### Required work
Starting at the line below holding "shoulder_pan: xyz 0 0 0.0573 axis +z" and stopping at the line holding "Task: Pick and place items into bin", print every line exactly, both ends included, and leave the rest out.

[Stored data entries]
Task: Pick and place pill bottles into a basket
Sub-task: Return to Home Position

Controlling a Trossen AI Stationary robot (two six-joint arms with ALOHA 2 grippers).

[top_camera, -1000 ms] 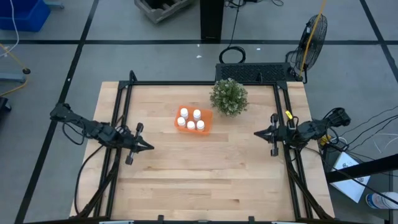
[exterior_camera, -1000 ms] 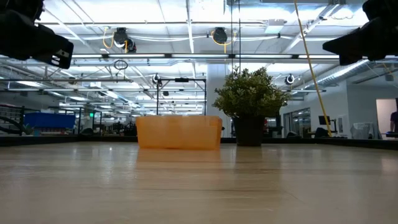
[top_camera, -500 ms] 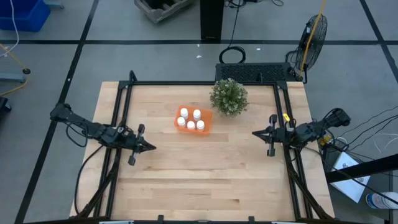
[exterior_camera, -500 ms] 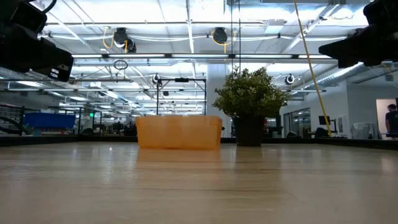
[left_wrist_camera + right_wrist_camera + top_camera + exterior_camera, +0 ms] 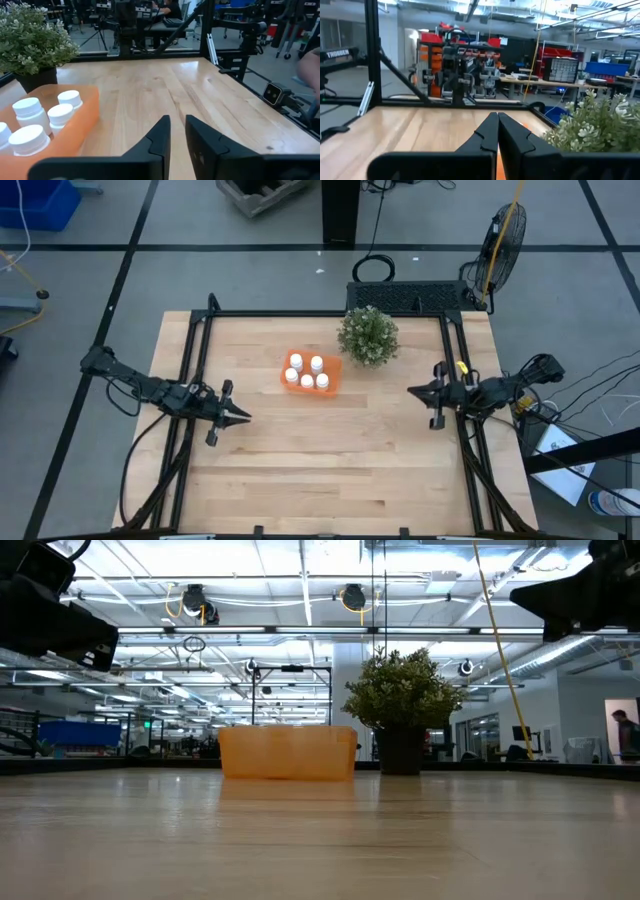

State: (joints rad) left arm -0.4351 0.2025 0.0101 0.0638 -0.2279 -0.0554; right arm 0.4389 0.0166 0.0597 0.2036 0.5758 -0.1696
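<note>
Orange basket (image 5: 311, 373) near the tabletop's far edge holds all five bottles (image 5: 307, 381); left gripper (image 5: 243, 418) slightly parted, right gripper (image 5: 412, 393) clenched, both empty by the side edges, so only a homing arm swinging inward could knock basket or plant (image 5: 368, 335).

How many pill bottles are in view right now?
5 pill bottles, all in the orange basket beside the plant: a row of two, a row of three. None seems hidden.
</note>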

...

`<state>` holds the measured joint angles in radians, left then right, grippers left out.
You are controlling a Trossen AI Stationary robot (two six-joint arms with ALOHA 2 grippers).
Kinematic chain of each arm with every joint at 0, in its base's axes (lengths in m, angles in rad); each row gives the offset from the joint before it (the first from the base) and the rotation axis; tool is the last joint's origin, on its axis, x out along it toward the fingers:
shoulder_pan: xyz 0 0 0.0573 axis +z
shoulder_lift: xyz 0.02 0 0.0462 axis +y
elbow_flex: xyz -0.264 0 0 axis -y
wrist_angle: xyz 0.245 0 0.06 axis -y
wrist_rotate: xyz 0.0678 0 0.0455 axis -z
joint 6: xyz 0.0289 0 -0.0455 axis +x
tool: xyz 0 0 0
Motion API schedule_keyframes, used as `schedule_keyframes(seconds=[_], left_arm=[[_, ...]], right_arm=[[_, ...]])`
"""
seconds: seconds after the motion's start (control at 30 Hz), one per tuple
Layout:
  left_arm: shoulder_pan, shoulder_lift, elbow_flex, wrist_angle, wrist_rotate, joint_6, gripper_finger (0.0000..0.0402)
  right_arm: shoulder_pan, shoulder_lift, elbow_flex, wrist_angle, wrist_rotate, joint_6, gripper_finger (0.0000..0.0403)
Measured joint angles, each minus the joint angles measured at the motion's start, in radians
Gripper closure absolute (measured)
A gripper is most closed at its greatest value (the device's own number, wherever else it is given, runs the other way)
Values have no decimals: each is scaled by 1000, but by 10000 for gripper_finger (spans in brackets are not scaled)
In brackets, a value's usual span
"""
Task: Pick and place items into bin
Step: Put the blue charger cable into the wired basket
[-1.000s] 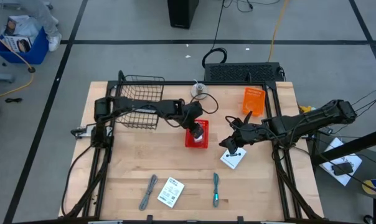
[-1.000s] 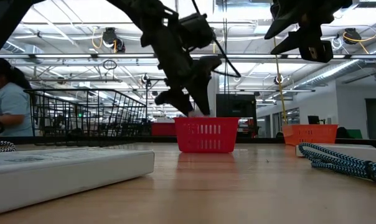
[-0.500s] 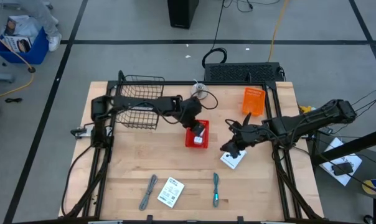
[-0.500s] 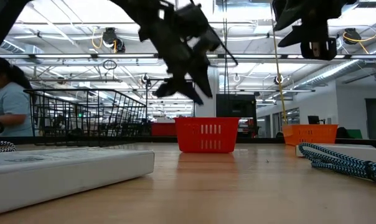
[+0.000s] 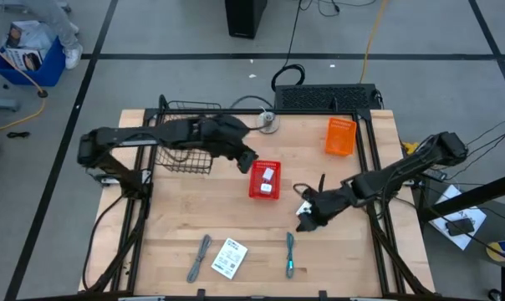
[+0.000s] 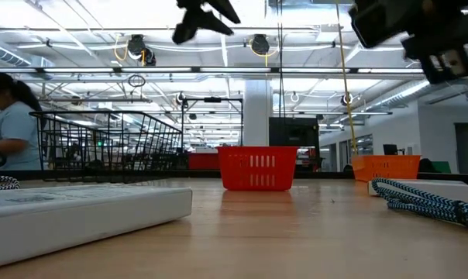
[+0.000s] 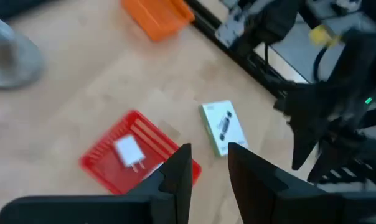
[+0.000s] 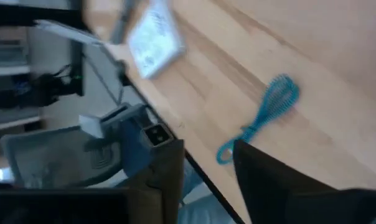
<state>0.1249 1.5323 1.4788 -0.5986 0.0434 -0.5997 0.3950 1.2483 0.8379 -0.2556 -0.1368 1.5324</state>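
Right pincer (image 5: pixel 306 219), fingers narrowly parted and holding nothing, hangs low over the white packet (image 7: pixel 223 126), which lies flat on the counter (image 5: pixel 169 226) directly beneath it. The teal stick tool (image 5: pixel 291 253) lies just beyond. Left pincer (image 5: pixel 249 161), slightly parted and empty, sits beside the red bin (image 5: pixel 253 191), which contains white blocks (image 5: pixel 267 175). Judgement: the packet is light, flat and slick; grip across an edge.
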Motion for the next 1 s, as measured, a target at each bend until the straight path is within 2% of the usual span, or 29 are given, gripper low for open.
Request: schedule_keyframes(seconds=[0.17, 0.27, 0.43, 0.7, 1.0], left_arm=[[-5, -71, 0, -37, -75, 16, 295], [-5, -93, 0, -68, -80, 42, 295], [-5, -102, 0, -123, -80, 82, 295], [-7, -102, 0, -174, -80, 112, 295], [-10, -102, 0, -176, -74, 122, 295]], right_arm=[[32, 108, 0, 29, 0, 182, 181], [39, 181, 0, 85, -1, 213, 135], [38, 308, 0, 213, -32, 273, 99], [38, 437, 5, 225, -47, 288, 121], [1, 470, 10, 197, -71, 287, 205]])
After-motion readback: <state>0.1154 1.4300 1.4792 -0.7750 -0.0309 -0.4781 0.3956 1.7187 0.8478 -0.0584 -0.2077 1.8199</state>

### Task response
shoulder_pan: xyz 0 0 0.0573 axis +z
shoulder_lift: xyz 0.02 0 0.0462 axis +y
elbow_flex: xyz -0.264 0 0 axis -y
wrist_angle: xyz 0.245 0 0.06 axis -y
wrist_rotate: xyz 0.0678 0 0.0455 axis -z
joint 6: xyz 0.0289 0 -0.0455 axis +x
tool: xyz 0 0 0
Motion API schedule_keyframes, used as `schedule_keyframes(seconds=[_], left_arm=[[_, ...]], right_arm=[[_, ...]])`
"""
seconds: seconds after the motion's start (control at 30 Hz), one per tuple
Layout:
  left_arm: shoulder_pan, shoulder_lift, elbow_flex, wrist_angle, wrist_rotate, joint_6, gripper_finger (0.0000..0.0402)
  right_arm: shoulder_pan, shoulder_lift, elbow_flex, wrist_angle, wrist_rotate, joint_6, gripper_finger (0.0000..0.0403)
Measured joint angles, each minus the joint angles measured at the motion's start, in radians
Gripper closure absolute (measured)
A gripper is most closed at its greatest value (the device's own number, wherever else it is given, runs the other way)
Values have no decimals: each is scaled by 1000, but by 10000 for gripper_finger (spans in brackets are not scaled)
In brackets, a value's usual span
"""
Task: Pick and place items into bin

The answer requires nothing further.